Vénérable femme, tu sais combien ici-bas l’amour tourmente notre sexe : j’en suis là vis-à-vis de Bhîmaséna. Espérant un temps meilleur, je me suis résignée à ces tourments : voici l’heure où mes rêves pourraient s’accomplir ! J’ai trahi mes parents, mes amis, mes devoirs ; j’ai choisi pour époux ce héros qui est ton fils ; si je suis rebutée par lui ou par toi, glorieuse mère, assurément je ne pourrai survivre. Aie compassion de moi.

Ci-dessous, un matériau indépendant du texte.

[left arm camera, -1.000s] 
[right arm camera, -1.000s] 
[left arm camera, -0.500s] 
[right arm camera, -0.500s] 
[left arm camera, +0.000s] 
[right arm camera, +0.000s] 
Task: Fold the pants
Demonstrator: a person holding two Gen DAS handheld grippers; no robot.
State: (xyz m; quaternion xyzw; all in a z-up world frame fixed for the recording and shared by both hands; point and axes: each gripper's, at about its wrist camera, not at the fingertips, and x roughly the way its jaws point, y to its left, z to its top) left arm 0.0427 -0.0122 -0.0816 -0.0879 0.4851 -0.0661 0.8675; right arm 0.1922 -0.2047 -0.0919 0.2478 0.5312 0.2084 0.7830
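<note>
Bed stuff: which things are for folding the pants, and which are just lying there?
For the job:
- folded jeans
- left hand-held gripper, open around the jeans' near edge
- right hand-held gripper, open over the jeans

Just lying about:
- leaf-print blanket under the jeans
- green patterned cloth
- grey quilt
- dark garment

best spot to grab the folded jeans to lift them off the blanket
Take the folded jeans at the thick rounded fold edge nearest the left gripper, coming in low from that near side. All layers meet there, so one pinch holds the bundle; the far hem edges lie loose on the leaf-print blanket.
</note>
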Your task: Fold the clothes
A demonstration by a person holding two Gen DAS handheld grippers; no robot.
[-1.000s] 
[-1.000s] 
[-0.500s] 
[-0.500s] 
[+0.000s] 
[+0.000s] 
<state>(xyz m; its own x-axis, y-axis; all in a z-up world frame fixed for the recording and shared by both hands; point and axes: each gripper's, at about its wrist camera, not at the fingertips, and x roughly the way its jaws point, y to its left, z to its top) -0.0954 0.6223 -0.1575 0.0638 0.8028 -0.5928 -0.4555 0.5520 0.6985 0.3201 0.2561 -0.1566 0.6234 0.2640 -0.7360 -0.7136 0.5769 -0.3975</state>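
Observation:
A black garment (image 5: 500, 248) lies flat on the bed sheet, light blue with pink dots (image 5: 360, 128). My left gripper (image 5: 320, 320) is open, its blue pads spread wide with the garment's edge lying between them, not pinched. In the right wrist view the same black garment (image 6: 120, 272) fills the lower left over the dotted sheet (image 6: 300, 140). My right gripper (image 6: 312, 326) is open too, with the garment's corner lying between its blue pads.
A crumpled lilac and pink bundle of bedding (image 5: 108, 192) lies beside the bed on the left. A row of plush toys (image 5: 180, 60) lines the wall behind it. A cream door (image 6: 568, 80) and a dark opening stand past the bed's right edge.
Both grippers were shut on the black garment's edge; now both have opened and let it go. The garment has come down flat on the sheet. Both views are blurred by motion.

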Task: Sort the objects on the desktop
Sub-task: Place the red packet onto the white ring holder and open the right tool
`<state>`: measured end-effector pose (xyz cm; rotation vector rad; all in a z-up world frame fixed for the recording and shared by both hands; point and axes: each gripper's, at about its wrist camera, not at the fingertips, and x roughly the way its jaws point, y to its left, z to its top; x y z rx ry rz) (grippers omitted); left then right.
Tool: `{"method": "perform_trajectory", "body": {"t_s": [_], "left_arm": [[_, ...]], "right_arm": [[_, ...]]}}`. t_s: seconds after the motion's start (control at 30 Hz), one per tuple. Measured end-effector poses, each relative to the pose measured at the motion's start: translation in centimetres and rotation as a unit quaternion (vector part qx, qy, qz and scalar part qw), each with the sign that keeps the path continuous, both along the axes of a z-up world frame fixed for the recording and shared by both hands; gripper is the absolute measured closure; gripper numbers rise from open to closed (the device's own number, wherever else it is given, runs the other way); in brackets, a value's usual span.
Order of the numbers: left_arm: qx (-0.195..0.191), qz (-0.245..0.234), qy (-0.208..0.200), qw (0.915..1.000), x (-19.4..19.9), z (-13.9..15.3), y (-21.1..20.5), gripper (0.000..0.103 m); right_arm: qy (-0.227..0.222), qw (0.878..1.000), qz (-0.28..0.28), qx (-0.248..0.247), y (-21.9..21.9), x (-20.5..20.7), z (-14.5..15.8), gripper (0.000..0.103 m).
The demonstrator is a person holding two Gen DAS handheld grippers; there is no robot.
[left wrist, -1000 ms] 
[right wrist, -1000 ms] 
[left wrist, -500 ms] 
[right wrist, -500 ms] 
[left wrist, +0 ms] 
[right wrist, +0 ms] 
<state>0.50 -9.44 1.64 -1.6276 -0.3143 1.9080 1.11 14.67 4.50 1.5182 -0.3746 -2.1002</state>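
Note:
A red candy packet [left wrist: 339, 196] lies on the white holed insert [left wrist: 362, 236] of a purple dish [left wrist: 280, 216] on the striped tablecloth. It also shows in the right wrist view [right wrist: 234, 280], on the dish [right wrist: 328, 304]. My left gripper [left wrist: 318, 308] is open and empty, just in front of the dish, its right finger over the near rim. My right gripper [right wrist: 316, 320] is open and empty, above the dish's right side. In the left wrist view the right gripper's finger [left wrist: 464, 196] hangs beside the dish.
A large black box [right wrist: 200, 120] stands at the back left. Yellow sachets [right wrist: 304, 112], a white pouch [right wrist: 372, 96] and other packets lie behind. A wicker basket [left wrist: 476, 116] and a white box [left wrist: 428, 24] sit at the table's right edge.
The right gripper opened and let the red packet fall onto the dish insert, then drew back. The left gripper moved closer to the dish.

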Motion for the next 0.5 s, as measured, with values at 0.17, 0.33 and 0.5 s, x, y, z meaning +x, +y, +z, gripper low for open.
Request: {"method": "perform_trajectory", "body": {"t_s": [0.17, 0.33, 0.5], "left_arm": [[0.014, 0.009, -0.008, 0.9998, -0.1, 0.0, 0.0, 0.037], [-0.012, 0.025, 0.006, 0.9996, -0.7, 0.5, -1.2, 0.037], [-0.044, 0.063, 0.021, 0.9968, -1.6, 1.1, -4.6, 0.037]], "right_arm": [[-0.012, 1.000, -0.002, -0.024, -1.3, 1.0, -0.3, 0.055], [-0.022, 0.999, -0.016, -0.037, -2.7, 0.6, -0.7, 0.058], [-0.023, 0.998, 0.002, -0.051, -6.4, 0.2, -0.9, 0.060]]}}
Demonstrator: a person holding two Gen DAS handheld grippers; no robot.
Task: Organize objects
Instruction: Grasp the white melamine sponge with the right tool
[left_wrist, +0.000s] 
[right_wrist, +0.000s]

Je suis insensée peut-être ; mais, fallût- il être ta suivante, ta servante, bienheureuse Kountî, laisse-moi l’emmener où je voudrai, ce guerrier aussi beau que les dieux, et je le ramènerai vers vous ; crois-en mes serments. De cœur et de pensée, je vous suivrai toujours et partout ; dans les moments difficiles, dans les chances les plus diverses, je veillerai sur vous.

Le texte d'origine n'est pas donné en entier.